Reka e Keqe lies along one of Kosovo's main alluvial zones, where intergranular sediments such as sand and gravel have formed productive aquifers. These groundwater reserves are important for local use in drinking water, irrigation and industry.

== History ==
=== Middle Ages ===
Prior to the Ottoman conquest of Kosovo and during the time of the Kingdom of Serbia, Reka e Keqe formed part of the Reka župa, which was situated north of present-day Gjakova. According to the Dečani chrysobulls of the 1330s CE, the Dečani monastery had a tenure in Reka župa of 4 villages and 3 hamlets. Aside from some cases of Albanian anthroponomy, the names of the inhabitants of the villages of the Reka župa in the first half of the 14th century were mainly of Slavonic origin, but these Slavonic names were also used by Albanians during this period. The Slavicisation of Albanian families in these documents is evident, most notably in cases where clearly Albanian families bore Slavic personal names, or where members of the same family carried both Albanian and Slavic names. This anthroponymic mixture reflects the co-existence of Albanian and Slav naming traditions, and in many cases, points to an ethnic symbiosis and social processes that accompanied the historical development of the region during this time.

The use of Slavic names by Albanians came as a result of the conversion of Catholic Albanians to Orthodoxy, which was pressured and influenced by the Orthodox Church and the state during the period of Serbian rule in Kosovo. The conversion of Catholic Albanians to Orthodoxy was higher in Reka e Keqe, where important Serbian Orthodox monasteries were located. During the early period of Ottoman rule, many of the villages of Reka e Keqe were part of the Nahiya of Altun-ili. Most of the villages in the Nahiya of Altun-ili were dominated by inhabitants with Albanian anthroponomy. This is an indication that during the 15th century (as supported by Ottoman defters), the lands between Junik and Gjakova were inhabited by a dominant ethnic Albanian majority.

=== Late Ottoman Period ===
The villages of Reka e Keqe, Has, Gjakova Highlands and Anadrini have traditionally relied on Gjakova as an administrative centre, as well as for trade and other purposes.
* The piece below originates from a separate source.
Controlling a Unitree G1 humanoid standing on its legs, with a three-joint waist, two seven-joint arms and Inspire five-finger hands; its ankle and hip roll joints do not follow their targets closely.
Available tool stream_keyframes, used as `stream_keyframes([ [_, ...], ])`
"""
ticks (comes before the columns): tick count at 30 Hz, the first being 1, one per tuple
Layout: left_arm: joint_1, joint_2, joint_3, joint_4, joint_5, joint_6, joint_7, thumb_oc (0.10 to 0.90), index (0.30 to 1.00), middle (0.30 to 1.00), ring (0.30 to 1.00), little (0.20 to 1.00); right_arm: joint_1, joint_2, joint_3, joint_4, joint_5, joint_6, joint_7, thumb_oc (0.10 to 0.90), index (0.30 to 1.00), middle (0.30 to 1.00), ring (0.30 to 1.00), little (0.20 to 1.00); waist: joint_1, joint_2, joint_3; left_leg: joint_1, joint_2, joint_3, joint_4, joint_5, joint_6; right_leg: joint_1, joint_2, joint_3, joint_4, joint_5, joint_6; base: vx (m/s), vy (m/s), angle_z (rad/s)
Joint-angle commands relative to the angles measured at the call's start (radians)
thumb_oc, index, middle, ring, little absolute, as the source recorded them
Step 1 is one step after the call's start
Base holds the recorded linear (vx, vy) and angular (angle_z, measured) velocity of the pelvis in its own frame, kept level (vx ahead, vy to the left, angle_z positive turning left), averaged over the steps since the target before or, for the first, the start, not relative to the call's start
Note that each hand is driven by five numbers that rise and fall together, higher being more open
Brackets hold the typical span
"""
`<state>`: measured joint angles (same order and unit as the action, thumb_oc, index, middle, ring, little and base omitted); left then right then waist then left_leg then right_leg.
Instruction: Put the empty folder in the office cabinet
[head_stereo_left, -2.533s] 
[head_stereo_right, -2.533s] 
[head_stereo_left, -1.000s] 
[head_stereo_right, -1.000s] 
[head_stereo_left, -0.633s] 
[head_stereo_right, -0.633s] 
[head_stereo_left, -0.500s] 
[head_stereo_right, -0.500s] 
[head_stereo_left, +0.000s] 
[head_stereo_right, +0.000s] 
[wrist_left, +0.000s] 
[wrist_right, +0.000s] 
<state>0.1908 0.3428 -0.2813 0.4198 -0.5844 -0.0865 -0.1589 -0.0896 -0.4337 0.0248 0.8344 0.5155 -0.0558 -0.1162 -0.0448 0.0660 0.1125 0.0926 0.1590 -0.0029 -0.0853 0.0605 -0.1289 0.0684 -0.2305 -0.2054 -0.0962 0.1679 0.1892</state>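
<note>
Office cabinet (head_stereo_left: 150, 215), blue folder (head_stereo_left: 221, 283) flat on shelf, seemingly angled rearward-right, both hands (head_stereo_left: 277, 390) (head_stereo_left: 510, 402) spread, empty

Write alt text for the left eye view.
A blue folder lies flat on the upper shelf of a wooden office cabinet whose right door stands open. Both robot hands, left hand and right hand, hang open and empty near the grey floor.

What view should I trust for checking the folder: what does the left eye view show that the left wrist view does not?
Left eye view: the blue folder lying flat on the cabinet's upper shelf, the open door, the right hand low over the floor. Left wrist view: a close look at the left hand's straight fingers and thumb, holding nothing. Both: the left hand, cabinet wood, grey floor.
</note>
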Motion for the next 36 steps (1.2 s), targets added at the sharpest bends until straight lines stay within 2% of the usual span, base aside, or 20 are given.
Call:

Volunteers from Reka e Keqe took part in the attack against Mehmed Ali Pasha in Gjakova in 1878 as part of the anti-Ottoman actions of the League of Prizren.

=== Kosovo War ===
On 27–28 April 1999, Serbian forces conducted a large-scale operation against Albanian civilians named “Operation Reka” in Reka e Keqe, massacring at least 350 ethnic Albanian civilians and expelling thousands more to Albania. With 309 bodies later discovered in mass graves near Belgrade, the massacre in Reka e Keqe stands as one of the gravest crimes against civilians during the Kosovo War and among the worst atrocities of the 1990s Yugoslav conflicts.

On the morning of 27 April 1999, Serbian forces launched a coordinated sweep through the villages of Reka e Keqe, forcibly expelling thousands of Albanian civilians and killing dozens. 68 civilians were killed in Korenicë alone. At a checkpoint in Mejë, police separated 274 men and boys from the convoys heading toward Albania, later executing them; 252 of their bodies were found in a mass grave in Batajnica in 2001. Despite convictions by the ICTY of top Yugoslav military and police leaders for their roles in Operation Reka, no one has been prosecuted in Serbian courts for the massacre or the concealment of evidence. All of the victims were Kosovo Albanian civilians, and there was no evidence that any of the victims were armed or took an active part in hostilities between the KLA and the Serbian forces.